B Graduate School of Chinese Academy of Sciences, Beijing 100039, PR China.
C Key Laboratory of Northwest Water Resources and Environment Ecology of Ministry of Education, Xi’an University of Technology, Xi’ an, Shaanxi 710048, PR China.
D College of Resources and Environment, Northwest A&F University, Yangling, Shaanxi 712100, PR China.

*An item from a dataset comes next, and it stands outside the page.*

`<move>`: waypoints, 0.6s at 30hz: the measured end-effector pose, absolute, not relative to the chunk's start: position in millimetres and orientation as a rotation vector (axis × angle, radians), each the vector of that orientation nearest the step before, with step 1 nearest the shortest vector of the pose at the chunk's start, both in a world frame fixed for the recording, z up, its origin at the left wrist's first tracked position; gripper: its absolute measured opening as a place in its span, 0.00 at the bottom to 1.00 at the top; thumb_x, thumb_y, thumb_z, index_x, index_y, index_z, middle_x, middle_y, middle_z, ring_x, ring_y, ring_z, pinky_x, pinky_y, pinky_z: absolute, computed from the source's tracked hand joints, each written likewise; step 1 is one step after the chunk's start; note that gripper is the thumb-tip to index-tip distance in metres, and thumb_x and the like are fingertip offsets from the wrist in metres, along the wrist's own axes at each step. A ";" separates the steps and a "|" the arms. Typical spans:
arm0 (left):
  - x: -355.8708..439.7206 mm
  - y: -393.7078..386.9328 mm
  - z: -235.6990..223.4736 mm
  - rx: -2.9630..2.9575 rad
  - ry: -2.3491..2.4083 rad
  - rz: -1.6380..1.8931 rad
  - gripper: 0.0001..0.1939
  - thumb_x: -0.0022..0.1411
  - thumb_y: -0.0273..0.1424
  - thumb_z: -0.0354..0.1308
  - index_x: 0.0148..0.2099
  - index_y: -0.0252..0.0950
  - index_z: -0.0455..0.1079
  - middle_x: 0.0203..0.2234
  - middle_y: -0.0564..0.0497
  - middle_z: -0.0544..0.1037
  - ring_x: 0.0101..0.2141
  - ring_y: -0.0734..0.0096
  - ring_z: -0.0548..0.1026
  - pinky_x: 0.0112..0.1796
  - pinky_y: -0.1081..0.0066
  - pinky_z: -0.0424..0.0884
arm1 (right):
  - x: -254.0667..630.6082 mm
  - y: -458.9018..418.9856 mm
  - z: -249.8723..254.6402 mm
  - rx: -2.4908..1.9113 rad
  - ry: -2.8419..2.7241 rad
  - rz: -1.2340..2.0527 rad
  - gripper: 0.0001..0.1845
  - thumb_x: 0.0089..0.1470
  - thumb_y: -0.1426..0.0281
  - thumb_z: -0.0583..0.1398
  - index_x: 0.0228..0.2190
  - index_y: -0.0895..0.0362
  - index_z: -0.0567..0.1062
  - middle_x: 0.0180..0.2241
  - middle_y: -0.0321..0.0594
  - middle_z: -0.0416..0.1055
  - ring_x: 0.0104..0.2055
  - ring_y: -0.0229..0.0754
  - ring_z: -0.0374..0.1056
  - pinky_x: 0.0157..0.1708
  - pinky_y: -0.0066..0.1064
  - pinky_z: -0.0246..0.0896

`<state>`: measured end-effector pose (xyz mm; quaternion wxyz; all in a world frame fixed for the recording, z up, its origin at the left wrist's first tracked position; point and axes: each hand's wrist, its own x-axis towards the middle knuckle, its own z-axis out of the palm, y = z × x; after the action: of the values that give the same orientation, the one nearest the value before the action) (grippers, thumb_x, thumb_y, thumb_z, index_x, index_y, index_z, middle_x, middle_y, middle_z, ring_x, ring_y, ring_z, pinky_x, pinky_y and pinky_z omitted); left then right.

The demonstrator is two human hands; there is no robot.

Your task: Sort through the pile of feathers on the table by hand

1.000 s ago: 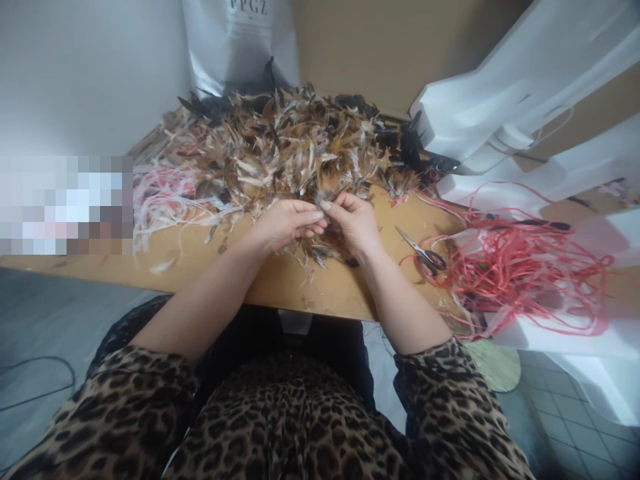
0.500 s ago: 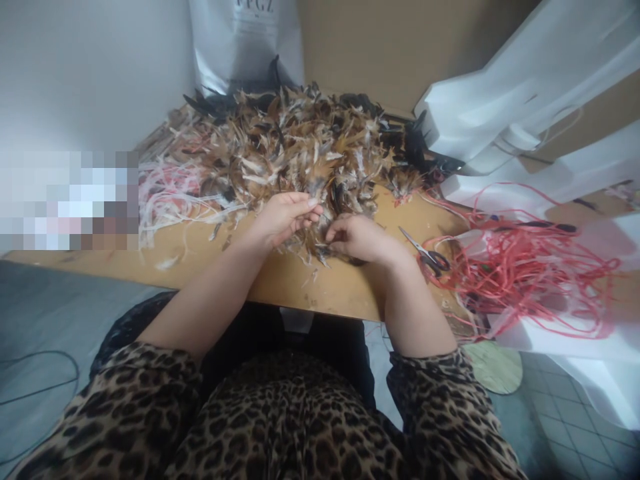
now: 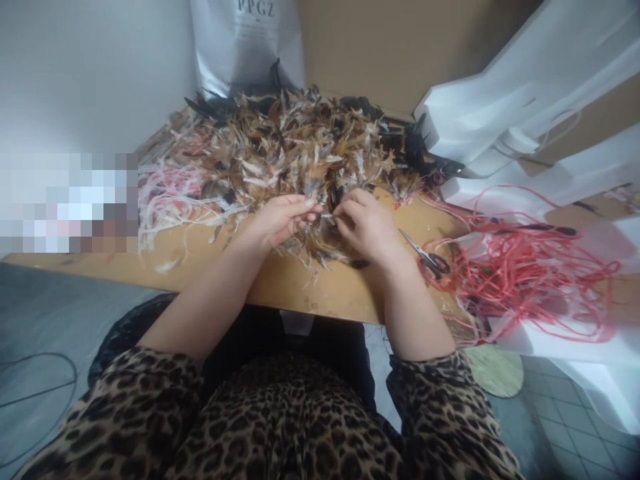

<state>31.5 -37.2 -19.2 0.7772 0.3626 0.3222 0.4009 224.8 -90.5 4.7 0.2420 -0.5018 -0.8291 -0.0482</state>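
Observation:
A big heap of brown, white and black feathers [image 3: 295,140] covers the middle of the table. At its near edge my left hand [image 3: 287,219] is closed, thumb and forefinger pinching a small bunch of feathers [image 3: 315,188] whose tips point away from me. Just to the right, my right hand [image 3: 367,225] is closed too, its fingertips drawn together close to that bunch. Whatever is between the right fingers is too small to make out. Loose feathers [image 3: 317,250] lie beneath both hands.
Black-handled scissors [image 3: 434,261] lie right of my right hand, against a tangle of red plastic string [image 3: 530,273]. White and pink strips [image 3: 173,193] sit at the left of the wooden table [image 3: 320,293]. A silver-grey bag [image 3: 250,53] stands behind; a white machine [image 3: 520,107] is at right.
My right hand has moved up and away from me, bringing its fingertips level with the left ones. My left hand has stayed nearly still, still pinching the feathers.

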 end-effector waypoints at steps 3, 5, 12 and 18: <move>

E Corresponding authors. Emails: xuguoce_x@163.com; zbli@xaut.edu.cn
Soil Research 51(1) 41-49 https://doi.org/10.1071/SR12327
Submitted: 9 November 2012 Accepted: 14 January 2013 Published: 1 March 2013
Abstract
Soil organic carbon (SOC) plays an important role in maintaining and improving soil fertility and quality, in addition to mitigating climate change. Understanding SOC spatial variability is fundamental for describing soil resources and predicting SOC. In this study, SOC content and SOC mass were estimated based on a soil survey of a small watershed in the Dan River, China. The spatial heterogeneity of SOC distribution and the impacts of land-use types, elevation, slope, and aspect on SOC were also assessed. Field sampling was carried out based on a 100 m by 100 m grid system overlaid on the topographic map of the study area, and samples were collected in three soil layers to a depth of 40 cm. In total, 222 sites were sampled and 629 soil samples were collected. The results showed that classical kriging could successfully interpolate SOC content in the watershed. Contents of SOC showed strong spatial heterogeneity based on the values of the coefficient of variation and the nugget ratio, and this was attributed largely to the type of land use. The range of the semi-variograms increased with increasing soil depth. The SOC content in the soil profile decreased as soil depth increased, and there were significant (P < 0.01) differences among the three soil layers. Land use had a great impact on the SOC content. ANOVA indicated that the spatial variation of SOC contents under different land use types was significant (P < 0.05). The SOC mass of different land-use types followed the order grassland > forestland > cropland. Mean SOC masses of grassland, forestland, and cropland at a depth of 0–40 cm were 5.87, 5.61, and 5.07 kg m–2, respectively. The spatial variation of SOC masses under different land-use types was significant (P < 0.05). ANOVA also showed significant (P < 0.05) impact of aspect on SOC mass in soil at 0–40 cm. Soil bulk density played an important role in the assessment of SOC mass. In conclusion, carbon in soils in the source area of the middle Dan River would increase with conversion from agricultural land to forest or grassland.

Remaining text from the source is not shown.